Though science fiction is sometimes regarded as a male-dominated domain, many pioneers in the genre have been women; the novel often credited with inventing the genre, Frankenstein (1818), was the work of British Romantic writer Mary Shelley. Many of these authors were drawn to the genre because it provided space for imagining different gender norms or social roles. In the 20th century, for example, science fiction provided an outlet for women frustrated with the traditionalism of post-World War II society. Scholar Lisa Yaszek argues that these examples of “galactic suburbia” “provide us with important insight into women’s representations of the relations between science, technology, and gender” (Yaszek, Lisa. Galactic Suburbia: Recovering Women’s Science Fiction. Ohio State University Press, 2008, p. 20).
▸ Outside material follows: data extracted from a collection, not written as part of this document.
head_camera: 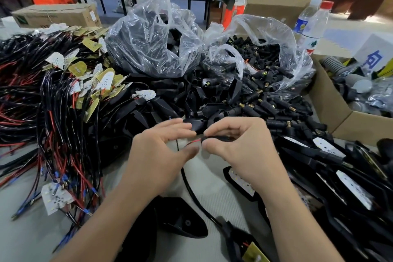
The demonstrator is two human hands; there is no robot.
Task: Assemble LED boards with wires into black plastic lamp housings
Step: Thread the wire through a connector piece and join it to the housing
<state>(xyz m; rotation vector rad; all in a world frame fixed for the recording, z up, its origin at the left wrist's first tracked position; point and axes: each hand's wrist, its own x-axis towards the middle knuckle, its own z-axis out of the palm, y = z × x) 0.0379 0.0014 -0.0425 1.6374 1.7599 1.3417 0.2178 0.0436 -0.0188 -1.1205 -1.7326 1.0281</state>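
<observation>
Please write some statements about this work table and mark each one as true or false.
1. The right hand pinches a small black part with a red wire coming out. True.
2. The left hand holds a screwdriver. False: it holds no tool; its fingers are beside the red wire.
3. A heap of wired LED boards lies on the person's left. True.
4. The two bottles lie flat. False: they stand upright.
5. The plastic bag near the bottles is tied shut. False: it is open, showing black connectors.

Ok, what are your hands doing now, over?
Report: left hand open, right hand pinching black cable end, its red wire sticking out. Nothing in the way.
</observation>
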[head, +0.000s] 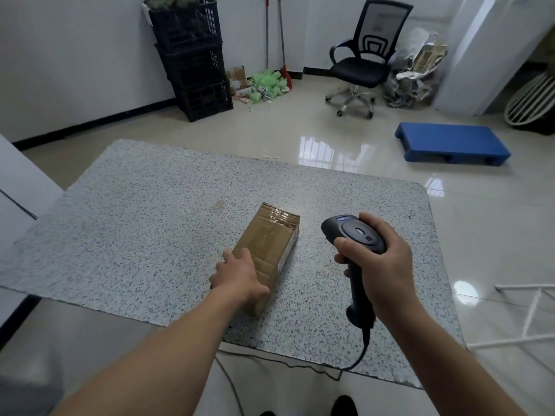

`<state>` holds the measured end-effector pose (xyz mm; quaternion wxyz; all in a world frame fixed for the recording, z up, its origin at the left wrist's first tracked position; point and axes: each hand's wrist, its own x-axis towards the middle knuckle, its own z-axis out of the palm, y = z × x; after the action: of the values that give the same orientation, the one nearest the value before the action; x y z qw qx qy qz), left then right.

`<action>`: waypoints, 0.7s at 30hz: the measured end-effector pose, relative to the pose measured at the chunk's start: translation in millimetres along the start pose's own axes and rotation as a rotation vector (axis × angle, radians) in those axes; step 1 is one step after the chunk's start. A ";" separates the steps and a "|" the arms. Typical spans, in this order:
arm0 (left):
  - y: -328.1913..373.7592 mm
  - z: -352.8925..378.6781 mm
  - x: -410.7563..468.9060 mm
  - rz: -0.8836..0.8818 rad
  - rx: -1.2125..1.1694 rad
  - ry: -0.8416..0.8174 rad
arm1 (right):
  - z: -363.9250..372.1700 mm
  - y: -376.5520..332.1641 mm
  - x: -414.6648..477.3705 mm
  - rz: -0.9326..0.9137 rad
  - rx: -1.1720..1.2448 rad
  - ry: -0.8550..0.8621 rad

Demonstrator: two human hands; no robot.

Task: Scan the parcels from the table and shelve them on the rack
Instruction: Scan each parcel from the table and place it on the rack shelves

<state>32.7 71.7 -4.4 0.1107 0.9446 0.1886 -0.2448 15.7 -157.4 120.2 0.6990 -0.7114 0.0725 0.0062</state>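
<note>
The right hand point(387, 265) was nearest, its fingers point(342, 246) clenched around the handle of a black barcode scanner point(357, 235). It held the scanner upright above the tabletop point(135, 220) with the head pointing away from the person. The scanner's cable point(359, 360) dropped over the tabletop's near edge.

Just to the left, the left hand point(240, 273) lay over the near end of a taped cardboard parcel point(267, 238). Its thumb was on the top face and its fingers were curled down over the right side, grasping the box. The parcel lay flat on the speckled tabletop, near the middle, with its long side running away from the person and slightly to the right. It sat well apart from the scanner.

To the right of the tabletop stood a white metal frame point(528, 319). Farther off on the tiled floor lay a blue plastic pallet point(450, 145). By the far wall stood a black office chair point(366, 64), stacked black crates point(195, 55) and two brooms point(282, 40).
</note>
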 end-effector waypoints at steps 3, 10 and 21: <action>-3.7 -5.2 1.9 -0.031 -0.086 -0.045 | -0.9 0.3 -2.6 -0.002 -0.003 0.006; -18.2 -11.0 2.6 -0.037 -0.050 -0.169 | 5.4 1.1 -5.2 0.007 -0.008 0.001; -10.8 -1.5 2.1 -0.004 -0.083 -0.100 | 10.1 -3.4 -8.6 0.007 -0.020 -0.008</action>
<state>30.6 82.6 -5.5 0.1587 0.9253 0.1947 -0.2840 8.4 -146.5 124.3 0.6920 -0.7181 0.0722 0.0121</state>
She also notes that much of the sexism these female writers faced reveals how even the most “openminded” readers—those drawn to speculative fiction—could still be constrained by social mores.
Today, Woman on the Edge of Time is recognized as a groundbreaking novel, and Piercy speaks in the Introduction about her interest in utopian fiction, writing, “Feminist utopias were created out of a hunger for what we didn’t have at a time when change felt not only possible but probable” (viii).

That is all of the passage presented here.